Show HN: Factorio Learning Environment – Agents Build Factories

1. jxjnskkzxxhx ◴[12 Mar 25 12:35 UTC] No.43342548[source]▶

I don't understand - were these models post-trained to play factorio? A) If so, how is that possible given that e.g. Claude doesn't have public weights? B) If not, how would the agent know what the API does? Even if it's "guessing" from the English meaning of the API commands (e.g. place_entity_next_to places entity next to something), how would it know what the recipes are? If it's trying and learning we go back to A).

Having read the pdf I don't think these models were post-trained, so how do we explain the questions in B)?

And if indeed there's no post-training and authors expected exploration of recipes to come from the context window.... I think that's way too short for RL-style improvement.

In short, I don't understand how they could've tested those models with post training, and without post training they all did unbelievably well.

If the authors read this: can you give us an idea how many API query and API pairs fit within the context window, on average?
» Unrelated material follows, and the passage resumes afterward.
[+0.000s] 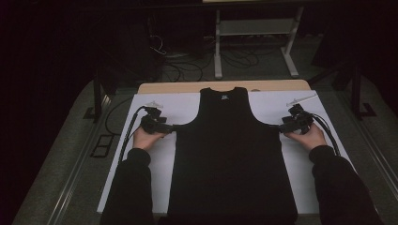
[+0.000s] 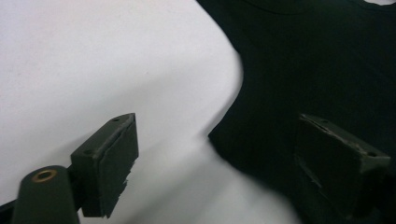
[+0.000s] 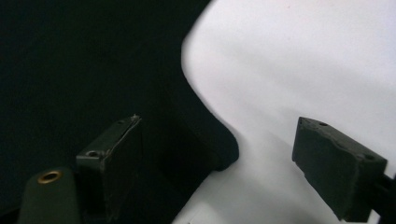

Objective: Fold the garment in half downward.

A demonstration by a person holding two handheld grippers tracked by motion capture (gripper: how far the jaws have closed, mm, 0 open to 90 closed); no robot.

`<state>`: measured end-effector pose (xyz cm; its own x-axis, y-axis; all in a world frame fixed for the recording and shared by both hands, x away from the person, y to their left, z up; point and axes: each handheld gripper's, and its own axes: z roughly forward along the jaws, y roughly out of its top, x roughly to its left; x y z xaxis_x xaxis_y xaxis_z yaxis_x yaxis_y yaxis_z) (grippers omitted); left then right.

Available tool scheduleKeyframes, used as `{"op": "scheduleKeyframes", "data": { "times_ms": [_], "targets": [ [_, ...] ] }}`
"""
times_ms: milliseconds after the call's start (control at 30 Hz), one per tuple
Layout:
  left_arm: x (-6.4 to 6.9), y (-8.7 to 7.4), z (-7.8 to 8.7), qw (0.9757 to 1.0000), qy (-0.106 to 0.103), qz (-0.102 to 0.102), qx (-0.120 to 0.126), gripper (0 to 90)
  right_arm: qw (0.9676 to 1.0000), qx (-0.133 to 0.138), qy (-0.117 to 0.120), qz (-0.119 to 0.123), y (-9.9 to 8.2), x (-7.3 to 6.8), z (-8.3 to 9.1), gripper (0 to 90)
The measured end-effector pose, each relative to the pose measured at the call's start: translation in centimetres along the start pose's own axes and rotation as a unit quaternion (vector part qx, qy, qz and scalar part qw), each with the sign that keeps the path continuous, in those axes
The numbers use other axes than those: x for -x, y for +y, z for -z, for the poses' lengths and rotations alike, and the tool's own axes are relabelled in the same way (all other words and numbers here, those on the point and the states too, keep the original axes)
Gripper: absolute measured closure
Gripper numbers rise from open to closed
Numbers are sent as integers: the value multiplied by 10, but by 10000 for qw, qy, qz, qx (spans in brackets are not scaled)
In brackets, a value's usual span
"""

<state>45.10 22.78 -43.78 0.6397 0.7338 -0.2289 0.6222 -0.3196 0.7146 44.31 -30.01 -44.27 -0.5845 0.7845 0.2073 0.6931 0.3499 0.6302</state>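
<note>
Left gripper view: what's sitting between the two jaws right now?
The underarm corner of the black tank top on the white sheet, between the left gripper jaws, which stand apart.

White sheet [image 1: 141, 154] covers the tabletop; bare at both sides, lower edge near the bottom of the high view. Strip of light wooden table edge [image 1: 169, 87] shows beyond the sheet's far side. Two small pale objects lie on the sheet near its far corners, one at left [image 1: 152, 102], one at right [image 1: 302, 99]; too small to identify. Past the table, a white metal frame [image 1: 256, 28] stands on the grey floor [image 1: 65, 154], loose cables [image 1: 187, 61] coiled beside it. A black stand leg [image 1: 97, 101] rises at the table's left. Background dark
</note>
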Motion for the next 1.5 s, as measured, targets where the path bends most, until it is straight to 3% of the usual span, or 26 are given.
{"op": "scheduleKeyframes", "data": {
  "times_ms": [167,267,433,700,767,867,1067,1167,1233,1500],
  "targets": [
    [2,-1,-4,10000,-50,13,-18,189,10000,-28,49,-10,-2,0,-2,207],
    [3,-1,-7,10000,-59,-12,-51,277,10000,-21,84,-14,-4,0,-4,274],
    [6,-3,-14,9998,-24,-129,-123,349,10000,6,72,8,-4,0,-2,396],
    [11,-3,-19,9996,32,-275,-69,515,10000,-6,-27,11,-4,-3,-3,562],
    [12,-4,-19,9989,186,-426,-113,557,10000,-9,-43,18,-3,-4,-4,591],
    [19,-2,-20,9955,492,-769,-236,648,9999,9,43,-127,-3,-4,-4,623],
    [22,-2,-21,9965,346,-719,-234,831,9998,-76,15,-177,-3,-5,-4,757],
    [22,-2,-21,9969,342,-671,-241,848,9998,-105,37,-134,-3,-7,-5,801],
    [21,-2,-21,9980,285,-522,-192,849,9998,-108,56,-150,-3,-7,-5,811],
    [16,-9,-15,9999,42,-94,101,851,9987,60,283,-417,-6,-3,0,823]
  ]
}}
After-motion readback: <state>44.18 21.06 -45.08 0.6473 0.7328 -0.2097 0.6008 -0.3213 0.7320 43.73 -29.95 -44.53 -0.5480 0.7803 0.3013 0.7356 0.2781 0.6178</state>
Follow up, do you get better results if you abbreviate the API call names, so that more response pairs fit within one context window?
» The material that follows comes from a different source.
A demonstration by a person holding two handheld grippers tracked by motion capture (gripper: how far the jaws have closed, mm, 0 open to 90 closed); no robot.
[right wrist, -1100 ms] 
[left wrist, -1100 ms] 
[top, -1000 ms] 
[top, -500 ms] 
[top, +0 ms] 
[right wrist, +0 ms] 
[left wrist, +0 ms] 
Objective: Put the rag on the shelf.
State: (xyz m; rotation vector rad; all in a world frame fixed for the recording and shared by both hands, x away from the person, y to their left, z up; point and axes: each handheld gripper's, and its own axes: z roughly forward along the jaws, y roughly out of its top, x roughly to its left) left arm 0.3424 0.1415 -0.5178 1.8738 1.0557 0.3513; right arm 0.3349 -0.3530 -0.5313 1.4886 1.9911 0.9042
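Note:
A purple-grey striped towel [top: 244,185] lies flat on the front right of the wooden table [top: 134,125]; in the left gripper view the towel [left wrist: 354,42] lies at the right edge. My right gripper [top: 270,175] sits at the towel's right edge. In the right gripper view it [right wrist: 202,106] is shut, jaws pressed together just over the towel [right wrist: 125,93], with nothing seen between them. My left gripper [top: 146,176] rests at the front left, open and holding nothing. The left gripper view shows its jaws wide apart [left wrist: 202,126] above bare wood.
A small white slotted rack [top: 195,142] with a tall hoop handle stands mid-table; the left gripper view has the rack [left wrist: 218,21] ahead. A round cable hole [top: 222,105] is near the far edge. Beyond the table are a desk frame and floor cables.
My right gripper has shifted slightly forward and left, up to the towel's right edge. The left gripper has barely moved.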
replies(3): >>43342772 #>>43343013 #>>43343573 #

2. c0wb0yc0d3r ◴[12 Mar 25 13:03 UTC] No.43342772[source]▶

>>43342548 (TP) #

The way I read the footnotes about the authors, one works at Anthropic. I would guess that is some insider access.

replies(1): >>43343019 #

3. noddybear ◴[12 Mar 25 13:26 UTC] No.43343013[source]▶

>>43342548 (TP) #

These models were not post-trained - all off-the-shelf.

We can fit about 128 pairs maximum in the context, but this performed the same as 32, which we ultimately decided on (for cost, latency purposes).

Encoding the input/outputs to make them shorter degraded performance. It seems that descriptive names is helpful for pretrained models because they have an intuition on what they do.

replies(1): >>43349490 #

4. noddybear ◴[12 Mar 25 13:26 UTC] No.43343019[source]▶

>>43342772 #

One of us works at Anthropic - but we had no insider access to any models or weights. All of our evals were on public models.

5. martbakler ◴[12 Mar 25 14:23 UTC] No.43343573[source]▶

>>43342548 (TP) #

To also jump in here, regarding tools the agents had access to function signatures (i.e tool docstrings, input and output types) and for each tool a small "manual", which described what the tool does, how it affects the game state and a small number of examples where using this tool would be useful (for instance, how to use place_entity_next_to to put an inserter next to an existing chest)

Overall as Jack said, no post-training was done at all but all agents had a complete API description (tools, entities, research) in their context so the results indicate to some level how well can modern agents use a completely OOD API with decent level of documentation

6. jxjnskkzxxhx ◴[13 Mar 25 01:24 UTC] No.43349490[source]▶

>>43343013 #

Follow up. Do you have an hypothesis why Claude performs much better than the rest at these tasks?

Is it just because Clause is the best at coding and the API is code? (not very interesting). Maybe if the API required the llms to write in poems, the best LLM at poetry would win...

Or is it because whatever makes claude good at coding, also makes it good at mathematical-like tasks. This is more interesting, as it would show some transfer learning. It would also suggest if you're doing training for a specific task, you would also benefit from training adjacent tasks e.g. if you're training for maths you could benefit from training coding. I believe this is actually true for humans.

And would you know how to check whether if any of the above hypothesis is correct?